:: Your goal ::
Each entry is to be repeated word for word, and the images are to be dropped.

[Material provided Boundary: Start]

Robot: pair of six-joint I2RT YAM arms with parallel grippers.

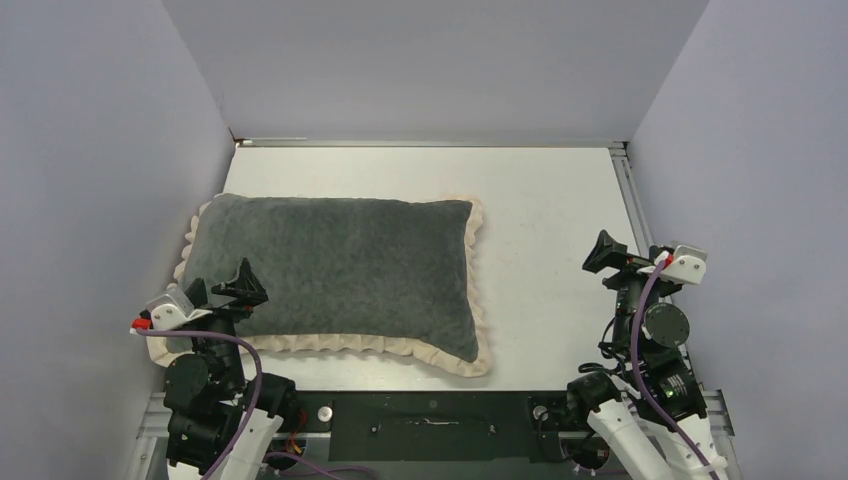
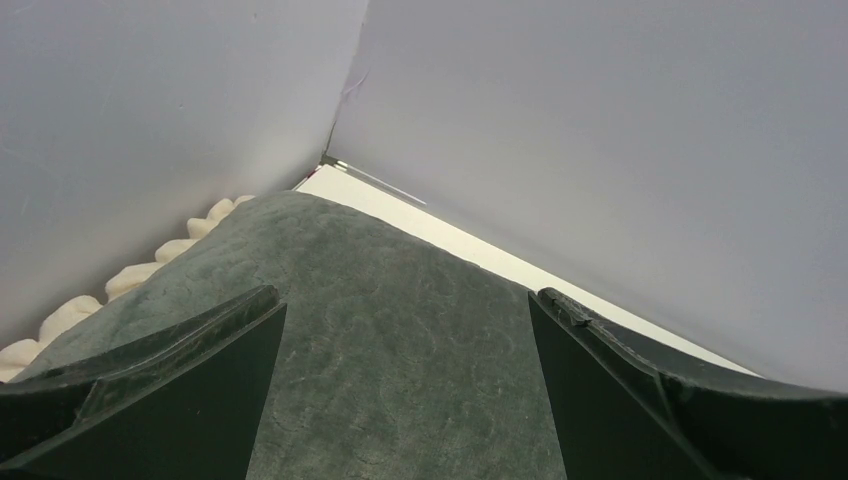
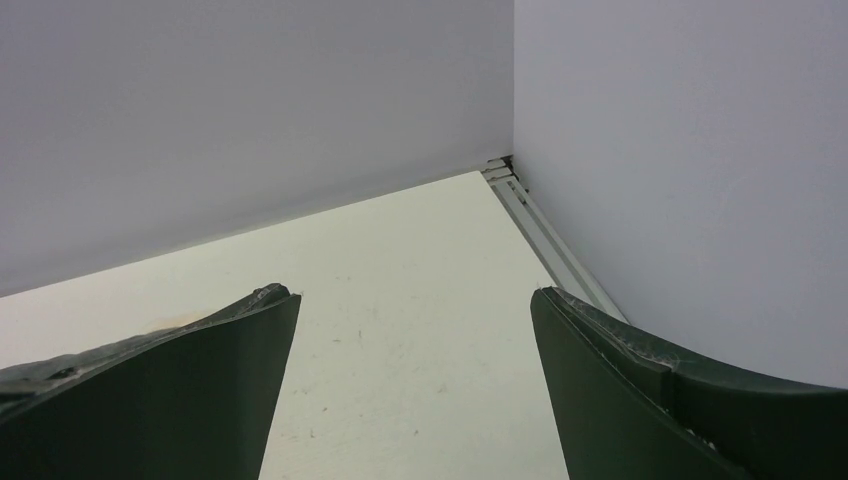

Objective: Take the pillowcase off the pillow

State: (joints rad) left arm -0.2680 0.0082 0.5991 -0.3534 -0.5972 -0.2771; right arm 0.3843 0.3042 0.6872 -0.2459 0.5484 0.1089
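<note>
The pillowcase (image 1: 335, 270), dark grey plush face up with a cream ruffled frill round its edge, lies plump on the left half of the table. The pillow is hidden inside it. My left gripper (image 1: 240, 285) is open and empty, hovering over the pillowcase's near left corner. In the left wrist view the grey plush (image 2: 400, 350) fills the space between the spread fingers, with frill at the left (image 2: 130, 275). My right gripper (image 1: 605, 255) is open and empty over bare table at the right, well apart from the pillowcase.
Grey walls close in the table (image 1: 550, 230) on the left, back and right. A metal rail (image 1: 630, 200) runs along the right edge and shows in the right wrist view (image 3: 550, 240). The arm bases and a black plate sit at the near edge.
</note>
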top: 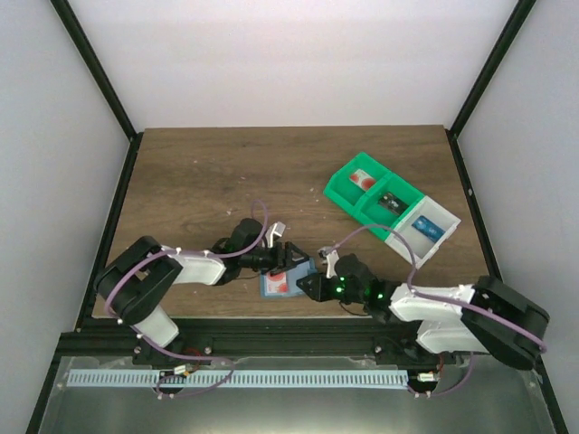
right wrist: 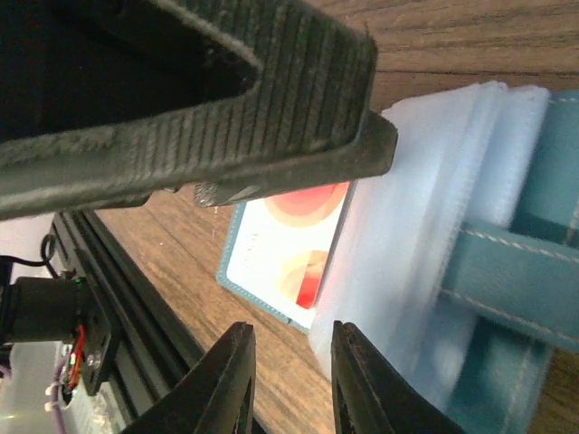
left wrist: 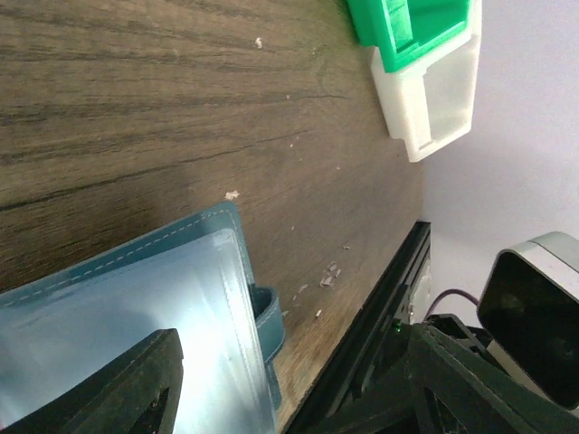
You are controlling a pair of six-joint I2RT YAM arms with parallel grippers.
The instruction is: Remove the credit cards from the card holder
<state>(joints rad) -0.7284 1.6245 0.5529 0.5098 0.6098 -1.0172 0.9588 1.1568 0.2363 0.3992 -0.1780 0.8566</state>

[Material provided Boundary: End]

:: Task solution ::
Robot: pair of six-joint I2RT YAM arms with parallel grippers.


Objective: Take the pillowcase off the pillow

State: (joints rad) left arm -0.2680 0.0082 0.5991 -0.3534 -0.5972 -0.2771; right arm 0.3843 0.3042 0.6872 -0.2459 0.5484 0.1089
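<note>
The pillowcase (image 1: 335, 270), dark grey plush face up with a cream ruffled frill round its edge, lies plump on the left half of the table. The pillow is hidden inside it. My left gripper (image 1: 240, 285) is open and empty, hovering over the pillowcase's near left corner. In the left wrist view the grey plush (image 2: 400, 350) fills the space between the spread fingers, with frill at the left (image 2: 130, 275). My right gripper (image 1: 605, 255) is open and empty over bare table at the right, well apart from the pillowcase.
Grey walls close in the table (image 1: 550, 230) on the left, back and right. A metal rail (image 1: 630, 200) runs along the right edge and shows in the right wrist view (image 3: 550, 240). The arm bases and a black plate sit at the near edge.
</note>
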top: 
right wrist: 
left wrist: 
You are controlling a pair of six-joint I2RT YAM arms with parallel grippers.
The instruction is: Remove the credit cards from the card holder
<state>(joints rad) -0.7284 1.6245 0.5529 0.5098 0.6098 -1.0172 0.9588 1.1568 0.2363 0.3992 -0.1780 0.8566</state>

For this exercise, nothing more remains to be done.